For the material below, return exactly the lines starting at the one holding "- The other" and ending at the one holding "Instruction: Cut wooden", counting both as part of the range.
··········
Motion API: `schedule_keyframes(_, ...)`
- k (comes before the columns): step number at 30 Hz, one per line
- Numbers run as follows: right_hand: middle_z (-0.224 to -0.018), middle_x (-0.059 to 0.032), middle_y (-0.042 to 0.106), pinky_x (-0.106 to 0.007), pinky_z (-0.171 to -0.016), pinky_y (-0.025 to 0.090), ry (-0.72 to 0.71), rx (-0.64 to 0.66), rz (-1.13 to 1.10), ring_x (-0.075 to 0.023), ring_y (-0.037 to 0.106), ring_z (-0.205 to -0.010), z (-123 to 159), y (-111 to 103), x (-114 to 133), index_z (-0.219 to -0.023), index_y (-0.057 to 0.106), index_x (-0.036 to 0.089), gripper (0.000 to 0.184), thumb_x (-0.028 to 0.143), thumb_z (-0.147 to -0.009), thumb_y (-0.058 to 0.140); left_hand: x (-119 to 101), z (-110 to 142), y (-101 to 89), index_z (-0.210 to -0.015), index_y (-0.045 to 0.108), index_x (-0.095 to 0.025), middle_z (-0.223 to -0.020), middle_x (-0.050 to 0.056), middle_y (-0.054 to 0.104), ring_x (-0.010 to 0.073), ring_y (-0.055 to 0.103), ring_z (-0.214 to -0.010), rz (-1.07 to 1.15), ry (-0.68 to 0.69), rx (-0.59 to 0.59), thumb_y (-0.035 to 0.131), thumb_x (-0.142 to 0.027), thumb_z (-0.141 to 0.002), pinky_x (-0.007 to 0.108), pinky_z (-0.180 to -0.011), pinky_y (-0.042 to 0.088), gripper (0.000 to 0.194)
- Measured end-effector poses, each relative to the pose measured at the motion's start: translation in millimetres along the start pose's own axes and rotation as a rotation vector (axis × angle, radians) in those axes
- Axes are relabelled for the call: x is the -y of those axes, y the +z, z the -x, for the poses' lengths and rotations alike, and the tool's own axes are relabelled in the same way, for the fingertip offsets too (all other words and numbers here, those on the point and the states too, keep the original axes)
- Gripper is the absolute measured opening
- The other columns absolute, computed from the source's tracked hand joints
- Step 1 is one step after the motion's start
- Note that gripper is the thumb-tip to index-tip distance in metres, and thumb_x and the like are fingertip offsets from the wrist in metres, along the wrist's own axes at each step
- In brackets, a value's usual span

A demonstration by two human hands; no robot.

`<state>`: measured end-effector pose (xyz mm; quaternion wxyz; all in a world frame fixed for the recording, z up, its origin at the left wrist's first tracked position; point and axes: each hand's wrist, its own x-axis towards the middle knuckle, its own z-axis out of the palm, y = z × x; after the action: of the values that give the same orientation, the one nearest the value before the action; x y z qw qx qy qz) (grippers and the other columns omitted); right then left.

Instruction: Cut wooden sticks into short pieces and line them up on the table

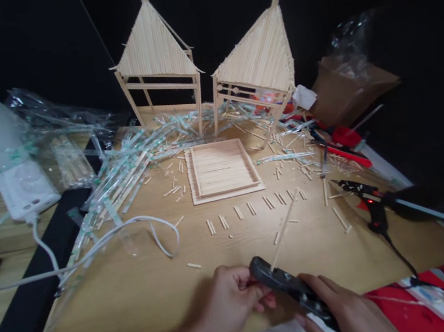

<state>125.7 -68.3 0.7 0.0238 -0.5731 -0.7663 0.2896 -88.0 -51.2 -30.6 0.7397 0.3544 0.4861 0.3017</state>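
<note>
Near the table edge, both hands (233, 301) (351, 315) grip unlabelled black cutters (288, 286) biting a stick (282, 229).

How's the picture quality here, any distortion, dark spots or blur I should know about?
Head view: wide-angle warping bows the table edges and leans the two stick houses outward; light falls on the tabletop centre while the background is black; the right edge is dark and smeared; the left hand and right hand on the cutter are slightly soft.

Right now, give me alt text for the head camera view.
Two hands, left hand and right hand, hold black cutters on a thin wooden stick over a littered wooden table. Behind stand two stick houses, a flat stick panel and a glue gun.
</note>
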Motion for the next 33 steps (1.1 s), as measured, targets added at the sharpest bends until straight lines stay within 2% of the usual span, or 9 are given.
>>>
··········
→ **Exercise response**
- The other columns absolute, computed from the source's tracked hand joints
- Step 1 is one step after the motion's start
- Note that gripper is the thumb-tip to index-tip distance in metres, and thumb_x and the like are fingertip offsets from the wrist in metres, along the wrist's own axes at each step
- In brackets, a value's usual span

A demonstration by two human hands; no robot.

`<state>`: measured end-effector pose (xyz mm; quaternion wxyz; all in a world frame fixed for the recording, z up, its origin at the left wrist's first tracked position; point and axes: each hand's wrist, its own x-axis towards the middle knuckle, its own z-axis out of the palm, y = z × x; after the action: of the values that give the same orientation, the one nearest the value before the action; x y z qw qx qy qz) (grippers and the other columns omitted); right then left.

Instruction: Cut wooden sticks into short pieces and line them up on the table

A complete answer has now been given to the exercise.